• TASK INSTRUCTIONS: The listing that follows should be copied in full and exactly, with no pictures.

• DATA EXTRACT:
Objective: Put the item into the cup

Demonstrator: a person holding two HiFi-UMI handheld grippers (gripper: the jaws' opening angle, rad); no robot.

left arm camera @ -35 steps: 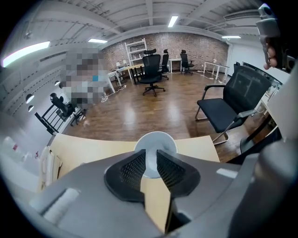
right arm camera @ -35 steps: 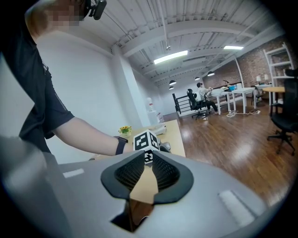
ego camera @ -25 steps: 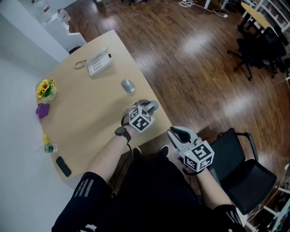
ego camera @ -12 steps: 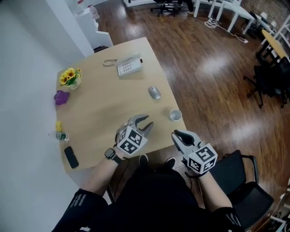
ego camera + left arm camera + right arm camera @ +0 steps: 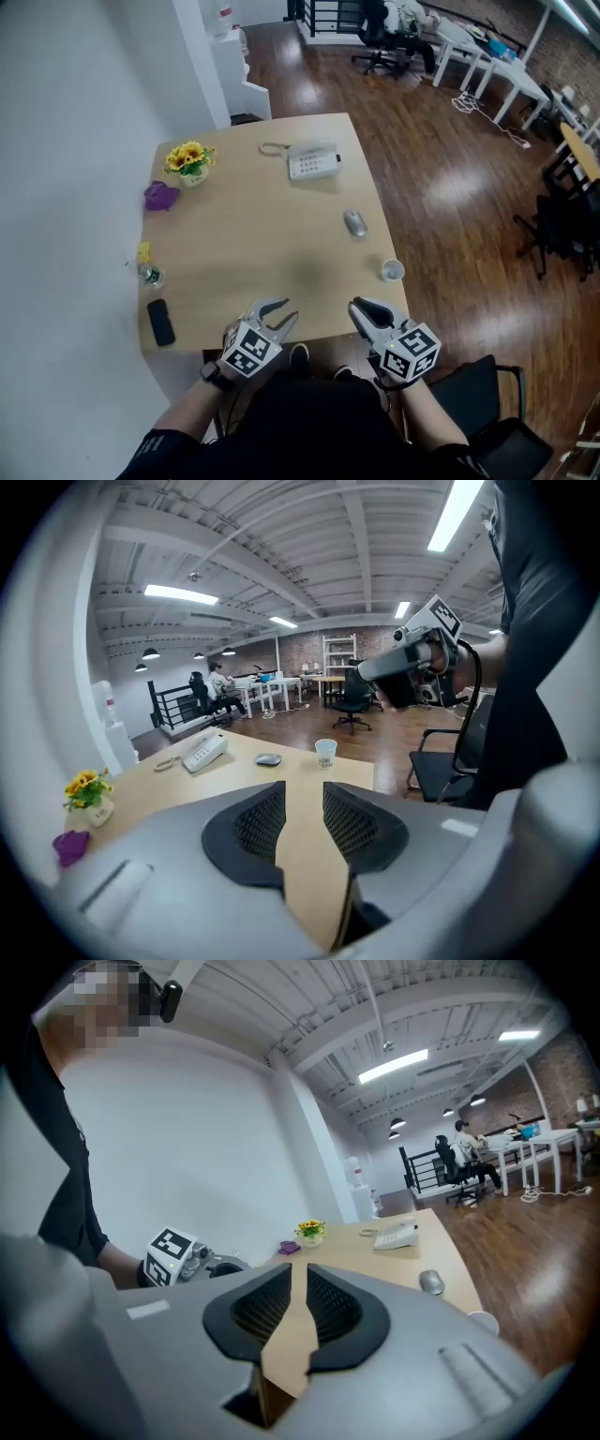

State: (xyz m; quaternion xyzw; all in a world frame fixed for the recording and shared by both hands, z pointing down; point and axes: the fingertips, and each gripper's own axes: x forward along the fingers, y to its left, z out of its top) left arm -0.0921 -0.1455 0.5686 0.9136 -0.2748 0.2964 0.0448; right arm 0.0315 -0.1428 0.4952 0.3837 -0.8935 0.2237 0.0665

• FINAL ANSWER:
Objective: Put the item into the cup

Demonstrator: a person holding two HiFi-UMI handheld grippers (gripper: the jaws' opening angle, rad); no robot.

left arm camera @ -35 steps: 
right arm camera @ -35 steps: 
ego camera @ -25 steps: 
ego camera @ -12 steps: 
ego camera + left arm camera + right arm camera @ +0 steps: 

State: (xyz m; quaternion xyzw; all in a world frame fixed for the recording and shared by both hands, z pointing down; point and axes: the fingertips, and each gripper's own axes: x forward along the fingers, y to its left, z out of its top) left arm -0.0921 -0.1455 0.5686 0.9136 -0.2748 0.2964 0.0448; right arm 0.0315 -0.1428 0.4952 0.3837 -0.8935 0.2237 0.0665

No additional output is expected for this exercise.